Saturday, January 07, 2012

Santorum tells N.H. he would ignore the Constitutional powers of the States to enforce his moral views

On Thurs., Jan. 5, 2012, I was in New Hampshire and heard Rick Santorum, candidate for the Republican nomination for President of the United States, at a town hall event.* The last questioner, obviously believing the Santorum was a conservative, prefaced her question by noting that it is a core conservative principle that state and local governments have the power to govern themselves without federal interference, and asked, "if you were president would you protect gay marriage and medical marijuana laws and allow them to operate without federal interference?"

After the long digressions he is famous for, and being prodded by the audience for an answer at 3:21 in that video, Santorum said,
"states under the Constitution probably have the right to do medical marijuana laws but -- legally, but I don't think they morally have the right to do things that are harmful to the people in their community and therefore I think the federal government should step in."
Whoa Nellie!

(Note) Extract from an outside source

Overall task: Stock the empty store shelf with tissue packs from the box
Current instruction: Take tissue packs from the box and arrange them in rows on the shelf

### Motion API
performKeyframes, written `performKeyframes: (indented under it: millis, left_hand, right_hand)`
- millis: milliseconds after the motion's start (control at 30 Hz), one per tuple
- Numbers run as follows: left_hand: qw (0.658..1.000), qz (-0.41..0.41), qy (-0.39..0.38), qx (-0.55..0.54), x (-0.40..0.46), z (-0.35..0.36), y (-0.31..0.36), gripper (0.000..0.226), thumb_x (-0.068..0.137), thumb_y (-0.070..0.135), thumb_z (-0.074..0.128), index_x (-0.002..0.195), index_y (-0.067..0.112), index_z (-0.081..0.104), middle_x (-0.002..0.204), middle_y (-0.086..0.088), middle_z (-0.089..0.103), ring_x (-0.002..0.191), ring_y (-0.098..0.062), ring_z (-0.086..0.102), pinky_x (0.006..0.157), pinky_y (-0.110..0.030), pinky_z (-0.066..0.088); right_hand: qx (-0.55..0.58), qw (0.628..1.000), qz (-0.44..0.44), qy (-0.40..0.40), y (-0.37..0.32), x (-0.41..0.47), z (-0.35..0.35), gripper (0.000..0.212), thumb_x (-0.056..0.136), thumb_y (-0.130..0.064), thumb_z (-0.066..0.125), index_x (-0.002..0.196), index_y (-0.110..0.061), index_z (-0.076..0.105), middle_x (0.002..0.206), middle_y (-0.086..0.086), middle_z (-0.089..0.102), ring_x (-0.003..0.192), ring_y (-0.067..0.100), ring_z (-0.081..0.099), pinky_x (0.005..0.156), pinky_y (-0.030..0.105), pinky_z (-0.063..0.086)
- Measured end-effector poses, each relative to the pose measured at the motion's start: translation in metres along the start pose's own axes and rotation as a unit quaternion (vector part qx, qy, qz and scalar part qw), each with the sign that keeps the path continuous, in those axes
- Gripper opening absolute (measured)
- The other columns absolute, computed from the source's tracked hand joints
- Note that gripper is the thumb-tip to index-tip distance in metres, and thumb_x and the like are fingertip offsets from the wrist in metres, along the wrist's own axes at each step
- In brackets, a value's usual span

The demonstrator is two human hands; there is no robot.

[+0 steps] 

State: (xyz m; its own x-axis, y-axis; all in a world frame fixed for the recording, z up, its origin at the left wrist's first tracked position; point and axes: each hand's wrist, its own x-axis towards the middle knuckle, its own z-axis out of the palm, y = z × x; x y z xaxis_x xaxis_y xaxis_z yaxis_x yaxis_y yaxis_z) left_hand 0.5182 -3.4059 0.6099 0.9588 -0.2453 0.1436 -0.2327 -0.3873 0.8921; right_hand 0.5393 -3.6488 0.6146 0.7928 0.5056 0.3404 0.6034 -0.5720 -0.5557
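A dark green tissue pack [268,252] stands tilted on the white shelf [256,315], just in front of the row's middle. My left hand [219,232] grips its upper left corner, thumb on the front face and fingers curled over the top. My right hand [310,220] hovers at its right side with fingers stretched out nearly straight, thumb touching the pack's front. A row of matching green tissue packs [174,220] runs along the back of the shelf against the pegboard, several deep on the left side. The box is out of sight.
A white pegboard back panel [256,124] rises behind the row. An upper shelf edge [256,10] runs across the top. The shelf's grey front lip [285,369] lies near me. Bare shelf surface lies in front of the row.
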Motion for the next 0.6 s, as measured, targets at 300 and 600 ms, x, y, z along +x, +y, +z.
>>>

Notwithstanding his understanding that the Constitution legally permits states to "do medical marijuana laws," if he were President, he would direct the federal government to step in to stop them.

I have to wonder how many of the conservatives who voted for Santorum, or are planning to vote for him because of his religious and social views, are comfortable with such an expansive and cavalier view of the President's power to disregard the Constitution based on his "moral" judgement. For a candidate who cites wide ranges of sources in his speeches, he cited no authority other than his own ability to discern harms to people and to make a "moral" decision.

Would any strict constructionist or partisan of the "original intent" school of constitutional interpretation find Santorum's analysis a tolerable conception of the President's power?

*The town hall meeting was at the Grappone Conference Center in Concord, NH at the College Convention 2012 organized by New England College and sponsored by Students for Sensible Drug Policy and the AARP.